» **Try it**
Retype the whole listing exactly. Leave out pictures.

------------------------------------------------

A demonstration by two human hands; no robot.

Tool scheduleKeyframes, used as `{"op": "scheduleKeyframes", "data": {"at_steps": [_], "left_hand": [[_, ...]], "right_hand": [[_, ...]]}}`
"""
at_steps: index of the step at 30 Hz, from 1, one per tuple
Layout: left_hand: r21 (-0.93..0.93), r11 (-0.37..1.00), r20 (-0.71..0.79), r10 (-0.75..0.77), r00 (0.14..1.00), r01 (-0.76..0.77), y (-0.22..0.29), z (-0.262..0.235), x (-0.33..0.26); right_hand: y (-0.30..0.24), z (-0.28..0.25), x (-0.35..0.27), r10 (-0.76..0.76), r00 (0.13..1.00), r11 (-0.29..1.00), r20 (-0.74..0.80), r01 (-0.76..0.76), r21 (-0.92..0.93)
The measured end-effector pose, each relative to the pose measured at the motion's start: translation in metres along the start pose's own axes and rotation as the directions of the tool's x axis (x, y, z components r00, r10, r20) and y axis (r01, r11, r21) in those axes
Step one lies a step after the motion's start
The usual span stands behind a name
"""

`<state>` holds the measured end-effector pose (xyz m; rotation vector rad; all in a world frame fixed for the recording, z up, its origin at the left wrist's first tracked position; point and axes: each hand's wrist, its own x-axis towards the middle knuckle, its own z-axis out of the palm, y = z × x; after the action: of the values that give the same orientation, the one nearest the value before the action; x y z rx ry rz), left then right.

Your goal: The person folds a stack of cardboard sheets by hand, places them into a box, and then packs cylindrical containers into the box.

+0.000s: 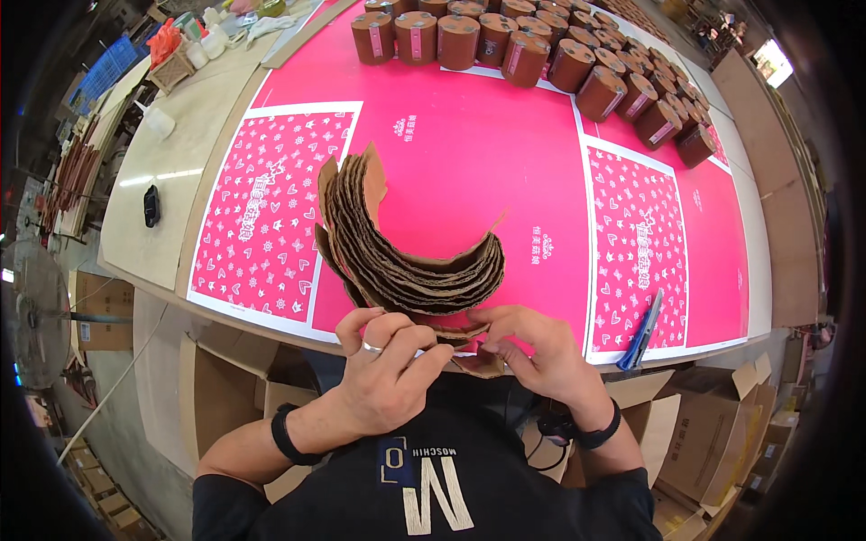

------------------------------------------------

» **Task answer**
A demonstration by two human hands; no robot.

Tool scheduleKeyframes, used as `{"op": "scheduleKeyframes", "data": {"at_steps": [_], "left_hand": [[_, ...]], "right_hand": [[_, ...]]}}`
"""
at_steps: index of the step at 30 Hz, from 1, one per tuple
Layout: left_hand: r21 (-0.93..0.93), r11 (-0.37..1.00), r20 (-0.71..0.79), r10 (-0.75..0.77), r00 (0.14..1.00), r01 (-0.76..0.77), y (-0.22..0.29), z (-0.262..0.235), x (-0.33..0.26); right_hand: y (-0.30..0.24), z (-0.28..0.25), x (-0.35..0.27), r10 (-0.76..0.76), r00 (0.13..1.00), r11 (-0.29..1.00), r20 (-0.74..0.80), r01 (-0.76..0.76), r21 (-0.92..0.93)
The measured end-effector pose, each relative to the pose measured at the motion's start: translation in metres along the start pose's own axes and rotation as the directions of the tool's x axis (x, y, z components r00, r10, r20) and y axis (r01, r11, r21) in those axes
Step one lies a step after the motion's start
The usual span stands behind a name
"""

`<state>` holds the measured end-effector pose (xyz m; rotation vector rad; all in a world frame fixed for the recording, z up, its origin at the left wrist's first tracked position; point and axes: each hand's wrist, its own x-axis towards the middle knuckle, its own z-axis out of the palm, y = z × x; after the action: of the values that give the same orientation, the one nearest the value before the action; x y z rx ry rz), left then right.

Your goal: The person folds a stack of cardboard sheets by hand, places them into a box, and then packs cylindrical containers into the box.

+0.000s: 

The output as shown is complete.